And what am I going to live off?

You could sell one of the properties. Even Horadour Bonplant wants to sell his perfumery. In this place, only politicians can afford to go to sleep and wake in a good mood.

Estiliano looked at me pessimistically, which was more painful than an outright insult. Was he foreseeing my future? He noticed that the pallor in my face was caused by some terrible remembrance which, unintentionally, he was excavating in my memory.

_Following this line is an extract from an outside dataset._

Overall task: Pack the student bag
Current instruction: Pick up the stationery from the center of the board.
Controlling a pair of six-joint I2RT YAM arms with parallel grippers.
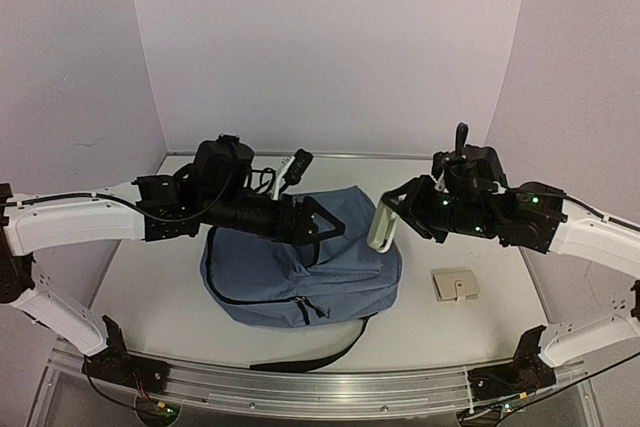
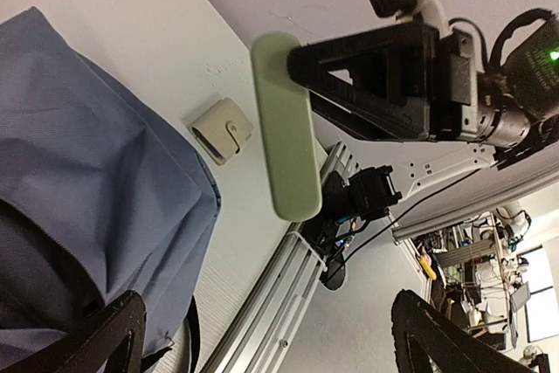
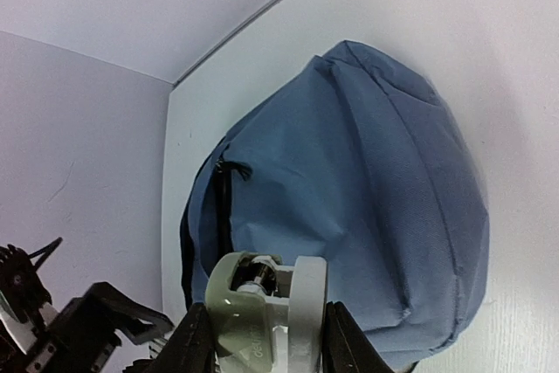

You should visit the plantation, he said. Then you can decide if it’s better to sell it.

He gave me money to hire a boat, pay a pilot and buy food. I took Florita and the box from the Mandarim shop, with documents I’d not read. Amando’s papers.

The plantation was in the flood plain of the Uaicurapá. One night long ago, I can’t remember when, I saw Amando pointing at the sky and comparing the size of Boa Vida to the moon. The difference is that there’s a lot of water and fish here, and I’m going to harvest a lot of cocoa, he said. Florita thought he was going mad, addressing the moon and talking about planting cocoa. Pests destroyed this agricultural dream. Only the house survived, with the veranda and the parlour facing the river.

It was such a long time since I’d set foot in Boa Vida. Florita looked at the old pastures with sadness: nothing but wild grass and the burnt stumps of trees. The cocoa trees, their leaves rusted, were dead. The termites had overrun the walls and beams of the house. While Florita and the pilot were cleaning the rooms and the veranda, I looked at the old silk-cotton tree beside the river.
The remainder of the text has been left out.